Most were naked. A few wore loincloths of some sort. None had shoes or sandals. Nothing protected them from the harsh summer sun. They toiled ceaselessly, some at the bottom level hacking open the gravel, others loading baskets with crude wooden shovels, others parading up one ladder and another, delicately balancing the burdens while inching upward, one notch at a time until they reached the next narrow bench, and the foot of the next rickety log ladder. One misstep meant death. And there would be no pensioning of cripples. Above, somewhere out of sight, the ore was being heaped into a pile that jutted into the brassy blue sky. Skye wondered what sort of labor proceeded up there, and how the gold was extracted from this crumbling gravelly matrix.
He reined the horses to a halt, transfixed at the human anthill before him, where men threw long shadows in the low sun. These workers were small, wiry, bent, and bore terrible wounds across backs and calves and thighs. One labored with a stump of one arm. A few had tied a rag around their forehead to hold their jet hair back from their faces, but that was all the cloth Skye saw on most. He saw very little gray hair; these bent-over mortal males were young. Or were they all male? He studied them closely, his eyes uncertain. Maybe some were girls, but they all were so thin that none had breasts.
They did not notice the black carriage above, or at least pretended not to. Skye wondered where the overseers were, the ones who forced labor from this pitiful gaggle of captive mortals. He had been right; none of these had been at the mercado, and not one ever would enter those cool confines.

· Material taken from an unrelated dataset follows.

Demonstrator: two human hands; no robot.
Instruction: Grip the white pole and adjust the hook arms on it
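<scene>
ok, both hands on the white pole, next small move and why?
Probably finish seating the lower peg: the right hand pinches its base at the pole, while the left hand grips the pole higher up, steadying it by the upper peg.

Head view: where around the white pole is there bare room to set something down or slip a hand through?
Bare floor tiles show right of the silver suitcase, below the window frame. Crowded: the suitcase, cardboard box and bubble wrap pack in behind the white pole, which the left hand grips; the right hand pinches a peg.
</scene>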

“The gambucinos,” Childress said.
“Slaves.”
“Theoretically not slaves. No such thing in Mexico, they insist. Indentured workers on the books.”
“Can they walk away?”
Childress laughed.
Below, a thin bent man stumbled on the second notch of a tall ladder and fell back, spilling his ore. Instantly, a crowd filled the basket again. The bent man shouldered it slowly, and stepped upward on trembling legs, one notch at a time. Skye thought that man was on his last legs, and wouldn’t last another week.
“Skye, get on with it. The manager’s up ahead, there.”
But Skye was in no hurry. He waited to see if the trembling slave would make it. He looked for water barrels to satiate the terrible thirst of these miserable slaves, and found none. He saw none of them resting or recouping. There was only the sight of shining, bent backs of coppery little men, yellow dust caking their bodies, and the big gray baskets made of reed or something similar, all of it lit by a low sun.
“Skye, blast it.”
“I am looking at hell. Nothing in the Royal Navy comes close, and believe me, I’m an expert on that.”
“Well, that’s not important. Are we going to rescue the wretch or not?”
Skye turned to see Standing Alone, who stared unblinking at the sight below her, the lines of her face taut. Victoria was holding her arm, cursing softly. All this was obviously beyond her most terrible imaginings. Skye could scarcely turn his gaze elsewhere, knowing that this awful pit probably claimed two or three lives each day, and what lay before him was an engine of death and pain.
At last he reined the horses the last two hundred yards to the squat, sullen adobe building ahead, where a thin, hawk-faced man in a white suit awaited them, backed by two burly segundos.